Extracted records
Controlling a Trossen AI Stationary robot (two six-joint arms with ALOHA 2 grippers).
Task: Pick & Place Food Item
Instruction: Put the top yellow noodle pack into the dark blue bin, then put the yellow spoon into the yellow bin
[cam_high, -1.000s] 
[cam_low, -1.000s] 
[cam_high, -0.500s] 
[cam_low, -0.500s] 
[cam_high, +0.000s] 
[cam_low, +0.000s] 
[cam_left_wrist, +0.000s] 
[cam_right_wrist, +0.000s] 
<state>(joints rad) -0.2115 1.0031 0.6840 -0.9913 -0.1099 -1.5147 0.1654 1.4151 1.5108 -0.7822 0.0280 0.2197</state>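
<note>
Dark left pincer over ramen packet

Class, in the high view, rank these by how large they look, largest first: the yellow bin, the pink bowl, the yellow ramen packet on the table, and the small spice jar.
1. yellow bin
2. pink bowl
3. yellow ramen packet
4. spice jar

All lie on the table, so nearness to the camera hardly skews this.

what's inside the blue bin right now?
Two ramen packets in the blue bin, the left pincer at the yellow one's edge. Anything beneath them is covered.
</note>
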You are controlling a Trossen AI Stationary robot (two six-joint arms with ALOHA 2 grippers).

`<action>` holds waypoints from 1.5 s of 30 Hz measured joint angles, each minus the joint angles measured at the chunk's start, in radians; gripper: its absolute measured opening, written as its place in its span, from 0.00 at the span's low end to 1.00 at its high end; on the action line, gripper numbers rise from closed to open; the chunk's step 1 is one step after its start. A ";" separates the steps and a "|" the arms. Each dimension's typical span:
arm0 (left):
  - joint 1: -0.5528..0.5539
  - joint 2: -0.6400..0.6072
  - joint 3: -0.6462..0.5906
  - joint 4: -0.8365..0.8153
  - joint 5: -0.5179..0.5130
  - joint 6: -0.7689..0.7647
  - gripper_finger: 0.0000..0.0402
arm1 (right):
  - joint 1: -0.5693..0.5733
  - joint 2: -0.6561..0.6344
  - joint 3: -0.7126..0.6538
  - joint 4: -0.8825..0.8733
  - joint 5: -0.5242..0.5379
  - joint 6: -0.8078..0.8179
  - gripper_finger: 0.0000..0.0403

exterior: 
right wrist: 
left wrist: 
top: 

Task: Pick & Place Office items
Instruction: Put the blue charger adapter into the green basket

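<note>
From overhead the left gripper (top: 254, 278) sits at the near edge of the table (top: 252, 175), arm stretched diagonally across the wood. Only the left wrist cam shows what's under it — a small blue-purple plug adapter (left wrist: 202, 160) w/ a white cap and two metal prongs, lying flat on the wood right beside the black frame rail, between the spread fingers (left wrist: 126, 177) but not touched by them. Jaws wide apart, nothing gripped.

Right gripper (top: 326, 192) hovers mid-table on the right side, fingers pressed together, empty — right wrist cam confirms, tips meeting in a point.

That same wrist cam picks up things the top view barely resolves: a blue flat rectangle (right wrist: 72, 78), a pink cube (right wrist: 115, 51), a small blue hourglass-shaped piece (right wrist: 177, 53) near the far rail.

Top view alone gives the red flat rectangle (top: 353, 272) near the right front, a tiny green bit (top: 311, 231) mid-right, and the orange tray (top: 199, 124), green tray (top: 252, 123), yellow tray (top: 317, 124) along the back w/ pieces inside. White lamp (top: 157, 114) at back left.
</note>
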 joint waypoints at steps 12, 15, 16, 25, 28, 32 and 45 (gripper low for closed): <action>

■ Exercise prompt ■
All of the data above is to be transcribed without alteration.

■ Response area ■
Controlling a Trossen AI Stationary robot (two six-joint arms with ALOHA 2 grippers).
Task: Pick & Place Food Item
Instruction: Put the top yellow noodle pack into the dark blue bin, then put the yellow spoon into the yellow bin
[cam_high, -1.000s] 
[cam_low, -1.000s] 
[cam_high, -0.500s] 
[cam_low, -0.500s] 
[cam_high, +0.000s] 
[cam_low, +0.000s] 
[cam_left_wrist, +0.000s] 
[cam_right_wrist, +0.000s] 
<state>(joints rad) -0.2115 1.0031 0.6840 -0.9913 -0.1099 -1.5147 0.1654 1.4151 1.5108 -0.7822 0.0280 0.2197</state>
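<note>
Dark left pincer over ramen packet

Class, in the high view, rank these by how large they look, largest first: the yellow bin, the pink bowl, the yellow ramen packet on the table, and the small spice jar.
1. yellow bin
2. pink bowl
3. yellow ramen packet
4. spice jar

All lie on the table, so nearness to the camera hardly skews this.

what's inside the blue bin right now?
Two ramen packets in the blue bin, the left pincer at the yellow one's edge. Anything beneath them is covered.
</note>
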You are controlling a Trossen AI Stationary robot (two six-joint arms with ALOHA 2 grippers).

`<action>` holds waypoints from 1.5 s of 30 Hz measured joint angles, each minus the joint angles measured at the chunk's start, in radians; gripper: its absolute measured opening, written as its place in its span, from 0.00 at the span's low end to 1.00 at its high end; on the action line, gripper numbers rise from closed to open; the chunk's step 1 is one step after its start. A ";" separates the steps and a "|" the arms. Each dimension's typical span:
arm0 (left):
  - joint 1: -0.5528..0.5539
  - joint 2: -0.6400..0.6072
  - joint 3: -0.6462..0.5906
  - joint 4: -0.8365..0.8153
  - joint 5: -0.5179..0.5130
  - joint 6: -0.7689..0.7647
  - gripper_finger: 0.0000..0.0402
arm1 (right):
  - joint 1: -0.5693..0.5733
  - joint 2: -0.6561..0.6344
  - joint 3: -0.7126..0.6538
  - joint 4: -0.8825..0.8733
  - joint 5: -0.5242..0.5379
  - joint 6: -0.8078..0.8179
  - gripper_finger: 0.0000..0.0403

exterior: 
right wrist: 
left wrist: 
top: 

Task: Pick & Place Office items
Instruction: Put the blue charger adapter into the green basket

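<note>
From overhead the left gripper (top: 254, 278) sits at the near edge of the table (top: 252, 175), arm stretched diagonally across the wood. Only the left wrist cam shows what's under it — a small blue-purple plug adapter (left wrist: 202, 160) w/ a white cap and two metal prongs, lying flat on the wood right beside the black frame rail, between the spread fingers (left wrist: 126, 177) but not touched by them. Jaws wide apart, nothing gripped.

Right gripper (top: 326, 192) hovers mid-table on the right side, fingers pressed together, empty — right wrist cam confirms, tips meeting in a point.

That same wrist cam picks up things the top view barely resolves: a blue flat rectangle (right wrist: 72, 78), a pink cube (right wrist: 115, 51), a small blue hourglass-shaped piece (right wrist: 177, 53) near the far rail.

Top view alone gives the red flat rectangle (top: 353, 272) near the right front, a tiny green bit (top: 311, 231) mid-right, and the orange tray (top: 199, 124), green tray (top: 252, 123), yellow tray (top: 317, 124) along the back w/ pieces inside. White lamp (top: 157, 114) at back left.
</note>
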 joint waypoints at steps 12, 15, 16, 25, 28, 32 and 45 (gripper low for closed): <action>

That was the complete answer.